Inspiration: Meaning Sciences Club at Berkeley
We are a discussion group at Berkeley focused on semantics and related topics in syntax, pragmatics, logic, cognitive science, and the philosophy of language.The group is organized by Peter Jenks (linguistics), John MacFarlane (philosophy), Line Mikkelsen (linguistics) and Seth Yalcin (philosophy).
New Books: Gennaro Chierchia
Gennaro Chierchia: “I spent my intellectual life studying how meaning takes shape in language. A common thread in my work is the idea/claim/speculation that a logic (a way of drawing inferences) spontaneously grows and latches on to the syntactic structures produced by our capacity for recursive computation. This ‘natural logic’ gives a special power to our ability to use language to communicate and refer, a power not found in other species.”
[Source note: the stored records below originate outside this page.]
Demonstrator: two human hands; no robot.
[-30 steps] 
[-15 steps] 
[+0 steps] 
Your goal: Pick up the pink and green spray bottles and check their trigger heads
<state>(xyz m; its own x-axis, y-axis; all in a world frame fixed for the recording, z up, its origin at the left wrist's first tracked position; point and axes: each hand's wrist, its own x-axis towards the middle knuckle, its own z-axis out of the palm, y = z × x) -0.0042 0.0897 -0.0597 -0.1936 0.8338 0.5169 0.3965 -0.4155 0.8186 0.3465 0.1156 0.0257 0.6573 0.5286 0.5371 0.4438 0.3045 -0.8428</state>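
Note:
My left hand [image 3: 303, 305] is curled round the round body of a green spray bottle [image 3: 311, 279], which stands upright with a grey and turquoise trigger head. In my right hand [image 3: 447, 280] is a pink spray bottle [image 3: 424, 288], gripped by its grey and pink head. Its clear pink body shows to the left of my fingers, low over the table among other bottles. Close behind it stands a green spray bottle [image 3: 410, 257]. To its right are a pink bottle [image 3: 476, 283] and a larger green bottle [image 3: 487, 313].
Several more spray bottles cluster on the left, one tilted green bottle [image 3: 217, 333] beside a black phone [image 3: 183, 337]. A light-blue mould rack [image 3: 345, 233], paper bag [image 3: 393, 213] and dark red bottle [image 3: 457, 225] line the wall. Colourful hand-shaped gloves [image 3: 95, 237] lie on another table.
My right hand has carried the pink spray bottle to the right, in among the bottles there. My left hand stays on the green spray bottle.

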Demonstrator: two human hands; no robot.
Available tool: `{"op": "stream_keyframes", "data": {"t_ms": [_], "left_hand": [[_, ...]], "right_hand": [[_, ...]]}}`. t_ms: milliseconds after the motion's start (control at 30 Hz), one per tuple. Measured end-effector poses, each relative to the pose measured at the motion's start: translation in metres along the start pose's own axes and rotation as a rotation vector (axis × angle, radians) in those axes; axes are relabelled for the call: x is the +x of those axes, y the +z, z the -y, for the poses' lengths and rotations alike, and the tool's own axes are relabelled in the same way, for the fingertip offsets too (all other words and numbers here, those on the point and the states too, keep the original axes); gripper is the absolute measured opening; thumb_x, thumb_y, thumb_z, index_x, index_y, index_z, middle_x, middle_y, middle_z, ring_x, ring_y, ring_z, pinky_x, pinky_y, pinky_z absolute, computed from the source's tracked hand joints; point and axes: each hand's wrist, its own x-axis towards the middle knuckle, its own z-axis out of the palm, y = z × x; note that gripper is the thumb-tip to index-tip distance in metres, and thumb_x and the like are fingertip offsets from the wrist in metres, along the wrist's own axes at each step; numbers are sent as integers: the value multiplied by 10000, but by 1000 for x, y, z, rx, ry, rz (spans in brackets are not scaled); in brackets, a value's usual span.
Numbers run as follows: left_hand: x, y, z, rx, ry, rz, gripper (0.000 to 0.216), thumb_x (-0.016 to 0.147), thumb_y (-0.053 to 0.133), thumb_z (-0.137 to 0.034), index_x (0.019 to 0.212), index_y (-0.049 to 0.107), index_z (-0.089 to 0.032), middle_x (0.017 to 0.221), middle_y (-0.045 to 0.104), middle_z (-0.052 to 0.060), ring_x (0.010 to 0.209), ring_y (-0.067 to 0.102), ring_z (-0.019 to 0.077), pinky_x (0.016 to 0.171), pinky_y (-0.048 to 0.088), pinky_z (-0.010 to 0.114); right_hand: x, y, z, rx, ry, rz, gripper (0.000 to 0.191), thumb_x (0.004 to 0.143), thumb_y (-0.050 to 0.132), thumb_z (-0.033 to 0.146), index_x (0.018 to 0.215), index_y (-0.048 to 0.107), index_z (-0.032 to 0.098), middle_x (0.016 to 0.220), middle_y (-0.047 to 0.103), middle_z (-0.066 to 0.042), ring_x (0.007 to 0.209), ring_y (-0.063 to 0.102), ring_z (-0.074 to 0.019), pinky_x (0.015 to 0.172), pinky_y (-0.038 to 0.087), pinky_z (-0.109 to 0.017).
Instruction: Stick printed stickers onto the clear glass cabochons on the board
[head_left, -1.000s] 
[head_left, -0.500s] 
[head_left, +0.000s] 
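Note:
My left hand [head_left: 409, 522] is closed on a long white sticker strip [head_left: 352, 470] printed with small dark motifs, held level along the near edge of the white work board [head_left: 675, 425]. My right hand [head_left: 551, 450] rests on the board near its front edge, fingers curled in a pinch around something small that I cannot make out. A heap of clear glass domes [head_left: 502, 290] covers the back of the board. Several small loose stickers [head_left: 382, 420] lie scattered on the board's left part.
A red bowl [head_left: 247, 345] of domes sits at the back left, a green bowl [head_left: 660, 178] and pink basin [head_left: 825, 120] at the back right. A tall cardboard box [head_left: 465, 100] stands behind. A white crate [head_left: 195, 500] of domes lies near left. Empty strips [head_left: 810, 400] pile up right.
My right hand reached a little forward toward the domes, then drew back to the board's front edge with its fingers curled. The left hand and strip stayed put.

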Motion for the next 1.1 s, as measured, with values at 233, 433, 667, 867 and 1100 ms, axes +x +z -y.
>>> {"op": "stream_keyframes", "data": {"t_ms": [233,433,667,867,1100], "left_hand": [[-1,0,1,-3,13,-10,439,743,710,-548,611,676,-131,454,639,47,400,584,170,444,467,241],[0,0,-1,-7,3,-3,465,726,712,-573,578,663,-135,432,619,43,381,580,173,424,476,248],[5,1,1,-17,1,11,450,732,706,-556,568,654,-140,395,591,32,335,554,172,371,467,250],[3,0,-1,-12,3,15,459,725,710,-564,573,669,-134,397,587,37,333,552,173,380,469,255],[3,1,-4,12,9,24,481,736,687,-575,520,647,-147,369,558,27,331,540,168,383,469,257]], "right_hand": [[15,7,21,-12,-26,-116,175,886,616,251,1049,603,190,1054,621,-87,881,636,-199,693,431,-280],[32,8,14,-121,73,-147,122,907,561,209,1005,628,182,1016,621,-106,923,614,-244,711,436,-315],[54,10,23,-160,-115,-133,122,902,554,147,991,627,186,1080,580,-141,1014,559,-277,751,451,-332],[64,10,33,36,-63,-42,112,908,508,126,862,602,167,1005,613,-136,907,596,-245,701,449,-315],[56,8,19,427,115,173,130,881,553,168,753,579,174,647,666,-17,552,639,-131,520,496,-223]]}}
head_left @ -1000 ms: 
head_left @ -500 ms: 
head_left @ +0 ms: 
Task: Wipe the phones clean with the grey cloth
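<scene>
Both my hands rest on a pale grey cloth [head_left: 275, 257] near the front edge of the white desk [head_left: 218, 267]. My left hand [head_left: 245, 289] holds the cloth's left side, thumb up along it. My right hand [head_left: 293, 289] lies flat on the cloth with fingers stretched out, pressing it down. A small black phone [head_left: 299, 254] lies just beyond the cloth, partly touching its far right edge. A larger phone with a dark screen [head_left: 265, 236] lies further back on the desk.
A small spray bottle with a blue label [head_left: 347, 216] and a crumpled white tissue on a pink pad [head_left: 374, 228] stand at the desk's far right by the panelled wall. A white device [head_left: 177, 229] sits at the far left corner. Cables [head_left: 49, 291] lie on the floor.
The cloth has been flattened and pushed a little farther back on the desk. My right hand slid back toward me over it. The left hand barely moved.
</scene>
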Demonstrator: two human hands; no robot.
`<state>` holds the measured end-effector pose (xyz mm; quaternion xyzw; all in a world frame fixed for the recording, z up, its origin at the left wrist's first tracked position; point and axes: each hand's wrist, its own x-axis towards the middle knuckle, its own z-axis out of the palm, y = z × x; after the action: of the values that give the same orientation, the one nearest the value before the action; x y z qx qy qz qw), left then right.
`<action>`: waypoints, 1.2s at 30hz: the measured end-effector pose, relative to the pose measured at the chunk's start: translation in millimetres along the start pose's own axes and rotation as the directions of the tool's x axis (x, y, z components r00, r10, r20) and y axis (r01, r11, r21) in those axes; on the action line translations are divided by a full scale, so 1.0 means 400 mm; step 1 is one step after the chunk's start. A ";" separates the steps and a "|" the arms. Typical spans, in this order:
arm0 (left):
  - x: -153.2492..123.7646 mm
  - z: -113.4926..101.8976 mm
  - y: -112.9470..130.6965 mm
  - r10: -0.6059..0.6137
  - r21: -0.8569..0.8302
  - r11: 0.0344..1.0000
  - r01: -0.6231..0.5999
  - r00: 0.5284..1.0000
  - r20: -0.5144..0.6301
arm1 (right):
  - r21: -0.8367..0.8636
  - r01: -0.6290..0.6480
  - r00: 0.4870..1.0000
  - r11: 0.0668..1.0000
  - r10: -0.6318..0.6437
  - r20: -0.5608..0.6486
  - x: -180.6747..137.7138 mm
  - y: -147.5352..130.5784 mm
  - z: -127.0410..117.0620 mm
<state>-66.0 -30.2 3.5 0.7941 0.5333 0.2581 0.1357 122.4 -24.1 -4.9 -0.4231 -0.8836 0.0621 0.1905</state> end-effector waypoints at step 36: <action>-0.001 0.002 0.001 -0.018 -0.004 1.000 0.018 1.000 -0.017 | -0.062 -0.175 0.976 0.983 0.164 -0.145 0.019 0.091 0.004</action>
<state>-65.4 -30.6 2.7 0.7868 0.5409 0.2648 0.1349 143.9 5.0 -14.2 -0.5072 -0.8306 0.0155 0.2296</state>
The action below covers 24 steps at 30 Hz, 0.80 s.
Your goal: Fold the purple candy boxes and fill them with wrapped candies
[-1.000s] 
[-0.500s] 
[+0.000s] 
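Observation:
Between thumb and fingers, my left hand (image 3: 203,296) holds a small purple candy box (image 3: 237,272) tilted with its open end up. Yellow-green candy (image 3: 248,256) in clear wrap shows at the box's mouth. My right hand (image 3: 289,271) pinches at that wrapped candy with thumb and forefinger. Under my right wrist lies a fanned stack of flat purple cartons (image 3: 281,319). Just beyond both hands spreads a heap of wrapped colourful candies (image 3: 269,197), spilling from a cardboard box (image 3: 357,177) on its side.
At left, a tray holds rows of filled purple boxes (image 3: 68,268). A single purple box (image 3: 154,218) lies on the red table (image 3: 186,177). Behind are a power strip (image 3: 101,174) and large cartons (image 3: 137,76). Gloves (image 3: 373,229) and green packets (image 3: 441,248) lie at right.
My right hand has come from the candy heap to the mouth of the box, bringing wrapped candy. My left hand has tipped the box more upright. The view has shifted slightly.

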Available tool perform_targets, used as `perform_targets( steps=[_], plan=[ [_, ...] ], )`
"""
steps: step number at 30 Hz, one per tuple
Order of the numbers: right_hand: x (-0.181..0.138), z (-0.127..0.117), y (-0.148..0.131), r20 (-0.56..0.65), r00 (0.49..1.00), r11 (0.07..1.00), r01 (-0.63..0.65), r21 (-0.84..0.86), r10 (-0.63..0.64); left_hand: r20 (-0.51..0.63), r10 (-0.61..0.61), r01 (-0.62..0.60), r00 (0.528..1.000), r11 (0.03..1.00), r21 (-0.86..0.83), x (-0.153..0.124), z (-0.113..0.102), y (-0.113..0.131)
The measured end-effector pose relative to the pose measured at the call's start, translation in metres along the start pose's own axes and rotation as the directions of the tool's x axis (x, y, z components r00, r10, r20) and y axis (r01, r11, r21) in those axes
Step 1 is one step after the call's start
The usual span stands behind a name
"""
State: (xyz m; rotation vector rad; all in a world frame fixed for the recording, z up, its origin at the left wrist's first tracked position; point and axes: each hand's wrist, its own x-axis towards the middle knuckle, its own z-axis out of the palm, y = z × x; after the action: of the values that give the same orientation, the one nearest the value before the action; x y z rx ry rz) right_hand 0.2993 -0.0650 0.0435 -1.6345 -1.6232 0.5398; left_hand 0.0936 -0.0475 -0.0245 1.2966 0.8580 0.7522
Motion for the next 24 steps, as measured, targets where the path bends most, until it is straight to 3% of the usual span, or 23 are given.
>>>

Liina Pylkkanen: Brain mechanisms for meaning composition
“After completing a substantial body of theoretical work addressing the syntax-semantics interface for a particular subdomain of grammar (the verb phrase), I turned my research focus to characterizing the brain mechanisms responsible for the semantic combinatorics of language. The operations by which our brains build complex meanings from simpler pieces are intimately intertwined with computations building complex syntactic structures. Thus an important goal of my laboratory is to also understand the neural bases of syntactic structure building. Finally, since complex syntactic and semantic representations are, in some sense, the end product of language comprehension, being able to study them requires an understanding of the lower-level processes leading up to them. Thus in addition to studies directly targeting sentence-level semantics, my research has also addressed word-level processes such as lexical access and morphological decomposition. To monitor brain activity, the work in my lab primarily employs magnetoencephalography (MEG), which offers the best combination of temporal and spatial resolution among currently available cognitive neuroscience methods.”